* **Assigned task**
If you see a picture in the data below, omit it and copy the rest exactly.

* **Supplied data**

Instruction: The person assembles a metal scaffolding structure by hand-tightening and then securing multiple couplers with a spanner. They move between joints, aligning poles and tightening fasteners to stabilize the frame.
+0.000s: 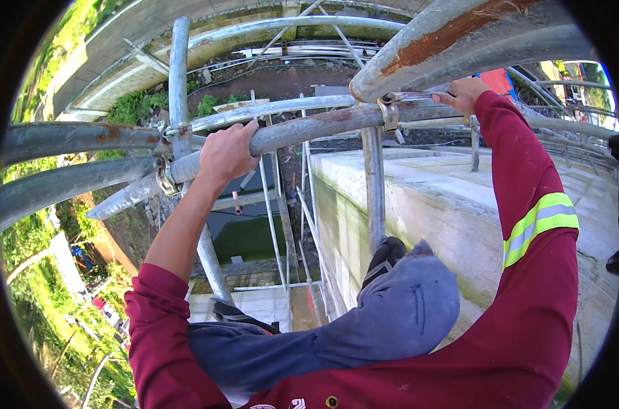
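Note:
My left hand [228,153] is closed round a grey scaffold tube [309,129] that slopes up to the right in front of me. Further right, my right hand [465,94] is closed on a slim metal bar [413,97], which looks like a spanner and reaches to a coupler [389,114]. That coupler clamps the tube close to the top of an upright pole [375,184]. My palm hides the bar's far end. Left of my left hand, another coupler [166,176] joins the tube to a second upright [178,75].
A thick rusty tube [453,48] crosses the upper right, close to me. Below my knee lies a concrete slab [432,184] with a steep edge; one shoe [384,259] rests beside it. Far beneath are a dark green pool [248,232] and thin poles. More tubes [78,146] run off left.

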Tool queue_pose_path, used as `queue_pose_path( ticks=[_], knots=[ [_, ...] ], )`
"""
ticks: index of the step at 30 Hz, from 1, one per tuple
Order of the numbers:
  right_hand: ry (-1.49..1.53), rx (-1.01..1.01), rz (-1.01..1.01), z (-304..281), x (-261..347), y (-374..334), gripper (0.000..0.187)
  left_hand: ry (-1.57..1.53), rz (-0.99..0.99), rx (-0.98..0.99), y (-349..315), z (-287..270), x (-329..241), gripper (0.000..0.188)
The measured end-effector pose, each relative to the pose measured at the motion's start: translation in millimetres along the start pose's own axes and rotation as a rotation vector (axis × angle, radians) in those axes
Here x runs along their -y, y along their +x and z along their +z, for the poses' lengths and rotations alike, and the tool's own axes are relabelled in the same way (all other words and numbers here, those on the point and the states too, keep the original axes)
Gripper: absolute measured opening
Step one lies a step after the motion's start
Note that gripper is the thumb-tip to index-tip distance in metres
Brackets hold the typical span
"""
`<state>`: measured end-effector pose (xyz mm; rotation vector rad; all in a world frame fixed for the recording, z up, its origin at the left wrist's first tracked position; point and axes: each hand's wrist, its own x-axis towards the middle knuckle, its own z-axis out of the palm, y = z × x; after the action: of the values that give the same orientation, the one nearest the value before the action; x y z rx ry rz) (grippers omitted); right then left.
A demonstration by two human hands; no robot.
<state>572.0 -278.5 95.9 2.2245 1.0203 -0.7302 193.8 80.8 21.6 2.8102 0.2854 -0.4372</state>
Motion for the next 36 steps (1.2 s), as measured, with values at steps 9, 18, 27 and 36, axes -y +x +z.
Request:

* **Output for this task**
Instruction: The person assembles a metal scaffolding structure by hand-tightening and then securing multiple couplers with a spanner. They move between joints, aligning poles and tightening fasteners to stabilize the frame.
+0.000s: 
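Note:
My left hand [228,153] is closed round a grey scaffold tube [309,129] that slopes up to the right in front of me. Further right, my right hand [465,94] is closed on a slim metal bar [413,97], which looks like a spanner and reaches to a coupler [389,114]. That coupler clamps the tube close to the top of an upright pole [375,184]. My palm hides the bar's far end. Left of my left hand, another coupler [166,176] joins the tube to a second upright [178,75].
A thick rusty tube [453,48] crosses the upper right, close to me. Below my knee lies a concrete slab [432,184] with a steep edge; one shoe [384,259] rests beside it. Far beneath are a dark green pool [248,232] and thin poles. More tubes [78,146] run off left.
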
Tool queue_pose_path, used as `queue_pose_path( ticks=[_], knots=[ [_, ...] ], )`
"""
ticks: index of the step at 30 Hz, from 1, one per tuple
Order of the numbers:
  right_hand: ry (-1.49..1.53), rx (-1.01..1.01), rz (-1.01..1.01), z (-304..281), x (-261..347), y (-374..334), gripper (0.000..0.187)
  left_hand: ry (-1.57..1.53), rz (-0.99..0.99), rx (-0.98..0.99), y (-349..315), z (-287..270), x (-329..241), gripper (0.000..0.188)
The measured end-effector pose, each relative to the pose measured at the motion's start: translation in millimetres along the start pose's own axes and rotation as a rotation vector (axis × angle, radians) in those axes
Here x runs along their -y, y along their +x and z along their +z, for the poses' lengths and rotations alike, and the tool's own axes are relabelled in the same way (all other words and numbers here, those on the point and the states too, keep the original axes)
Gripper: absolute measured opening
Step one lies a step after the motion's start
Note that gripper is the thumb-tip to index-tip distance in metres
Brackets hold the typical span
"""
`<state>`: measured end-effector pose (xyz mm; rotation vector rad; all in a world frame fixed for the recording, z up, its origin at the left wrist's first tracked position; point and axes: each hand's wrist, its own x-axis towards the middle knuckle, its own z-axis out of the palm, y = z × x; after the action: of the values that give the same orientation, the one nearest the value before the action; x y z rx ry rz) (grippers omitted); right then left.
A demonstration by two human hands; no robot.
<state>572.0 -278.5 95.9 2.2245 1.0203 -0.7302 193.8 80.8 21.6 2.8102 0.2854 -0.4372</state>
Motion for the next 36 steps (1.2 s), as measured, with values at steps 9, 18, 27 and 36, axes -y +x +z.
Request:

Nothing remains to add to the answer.